#### About this exercise
Lines from the one with "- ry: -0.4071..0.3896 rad" through the end of the listing below should be set down exactly, with no other line included.

[Task input — start]

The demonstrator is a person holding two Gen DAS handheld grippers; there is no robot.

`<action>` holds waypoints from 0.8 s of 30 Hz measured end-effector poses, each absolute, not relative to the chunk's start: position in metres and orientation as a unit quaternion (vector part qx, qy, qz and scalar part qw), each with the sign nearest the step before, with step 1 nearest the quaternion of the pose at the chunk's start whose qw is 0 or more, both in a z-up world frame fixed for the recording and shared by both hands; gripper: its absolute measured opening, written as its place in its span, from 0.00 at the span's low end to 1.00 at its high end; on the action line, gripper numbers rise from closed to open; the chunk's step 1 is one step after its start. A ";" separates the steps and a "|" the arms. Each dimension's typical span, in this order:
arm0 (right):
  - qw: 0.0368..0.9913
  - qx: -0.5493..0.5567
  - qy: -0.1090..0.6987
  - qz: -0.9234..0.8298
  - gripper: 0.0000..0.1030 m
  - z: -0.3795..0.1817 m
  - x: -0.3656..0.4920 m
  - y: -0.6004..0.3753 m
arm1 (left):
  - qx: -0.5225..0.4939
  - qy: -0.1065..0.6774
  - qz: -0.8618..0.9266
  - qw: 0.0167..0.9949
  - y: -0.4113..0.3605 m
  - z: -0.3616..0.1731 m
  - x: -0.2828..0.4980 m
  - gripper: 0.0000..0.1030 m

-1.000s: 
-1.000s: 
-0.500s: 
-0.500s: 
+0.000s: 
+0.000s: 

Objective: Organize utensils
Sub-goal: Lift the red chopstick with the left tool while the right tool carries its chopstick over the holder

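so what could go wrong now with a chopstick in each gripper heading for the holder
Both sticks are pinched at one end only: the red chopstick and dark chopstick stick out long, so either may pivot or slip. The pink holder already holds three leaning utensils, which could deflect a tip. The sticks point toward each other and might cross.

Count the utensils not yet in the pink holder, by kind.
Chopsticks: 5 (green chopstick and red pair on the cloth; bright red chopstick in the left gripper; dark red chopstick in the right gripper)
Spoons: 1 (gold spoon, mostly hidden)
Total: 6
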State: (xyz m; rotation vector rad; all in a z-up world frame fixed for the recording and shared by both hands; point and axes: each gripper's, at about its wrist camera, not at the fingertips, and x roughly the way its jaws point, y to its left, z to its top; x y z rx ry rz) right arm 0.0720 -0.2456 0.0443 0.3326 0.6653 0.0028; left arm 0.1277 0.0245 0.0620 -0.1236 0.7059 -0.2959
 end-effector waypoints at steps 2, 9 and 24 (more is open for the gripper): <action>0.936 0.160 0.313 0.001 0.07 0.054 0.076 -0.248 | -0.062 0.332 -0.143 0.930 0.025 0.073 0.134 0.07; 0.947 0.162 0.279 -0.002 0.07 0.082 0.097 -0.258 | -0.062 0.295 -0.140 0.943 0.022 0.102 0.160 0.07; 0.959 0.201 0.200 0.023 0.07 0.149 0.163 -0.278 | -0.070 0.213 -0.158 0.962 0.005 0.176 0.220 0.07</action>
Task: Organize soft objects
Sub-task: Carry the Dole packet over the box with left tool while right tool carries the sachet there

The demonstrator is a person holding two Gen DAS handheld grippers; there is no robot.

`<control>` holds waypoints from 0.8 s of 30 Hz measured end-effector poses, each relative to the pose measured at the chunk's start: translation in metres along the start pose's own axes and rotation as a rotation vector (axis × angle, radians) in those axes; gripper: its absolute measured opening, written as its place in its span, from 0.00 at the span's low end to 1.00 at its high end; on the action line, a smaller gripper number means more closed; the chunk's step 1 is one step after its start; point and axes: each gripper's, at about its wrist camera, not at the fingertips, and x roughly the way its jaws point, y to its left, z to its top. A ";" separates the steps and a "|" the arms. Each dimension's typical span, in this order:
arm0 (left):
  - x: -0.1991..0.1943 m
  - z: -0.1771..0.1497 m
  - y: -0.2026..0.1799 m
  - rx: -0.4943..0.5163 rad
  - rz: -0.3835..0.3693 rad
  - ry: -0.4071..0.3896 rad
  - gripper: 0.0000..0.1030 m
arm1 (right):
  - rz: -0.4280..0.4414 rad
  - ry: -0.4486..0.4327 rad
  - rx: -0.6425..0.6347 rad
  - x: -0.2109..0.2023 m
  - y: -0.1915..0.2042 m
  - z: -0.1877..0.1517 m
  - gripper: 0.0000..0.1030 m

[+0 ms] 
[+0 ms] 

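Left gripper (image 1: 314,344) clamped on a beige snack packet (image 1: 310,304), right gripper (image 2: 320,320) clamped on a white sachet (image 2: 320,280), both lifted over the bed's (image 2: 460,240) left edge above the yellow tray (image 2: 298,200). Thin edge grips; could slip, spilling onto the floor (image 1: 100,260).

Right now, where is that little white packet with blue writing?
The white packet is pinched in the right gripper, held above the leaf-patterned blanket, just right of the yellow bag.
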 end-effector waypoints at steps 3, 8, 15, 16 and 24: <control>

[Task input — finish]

#### Response to the exercise
  - ry: -0.4071..0.3896 rad
  - gripper: 0.0000..0.1030 m
arm1 (right):
  - rz: -0.4280..0.4414 rad
  - ry: -0.4486..0.4327 rad
  - rx: -0.6425..0.6347 rad
  - x: -0.2109..0.2023 m
  - y: -0.1915..0.2042 m
  - z: -0.1877..0.1517 m
  - gripper: 0.0000..0.1030 m

[+0 ms] 
[+0 ms] 

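Left gripper (image 1: 314,344) clamped on a beige snack packet (image 1: 310,304), right gripper (image 2: 320,320) clamped on a white sachet (image 2: 320,280), both lifted over the bed's (image 2: 460,240) left edge above the yellow tray (image 2: 298,200). Thin edge grips; could slip, spilling onto the floor (image 1: 100,260).

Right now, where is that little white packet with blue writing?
The white packet is pinched in the right gripper, held above the leaf-patterned blanket, just right of the yellow bag.
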 end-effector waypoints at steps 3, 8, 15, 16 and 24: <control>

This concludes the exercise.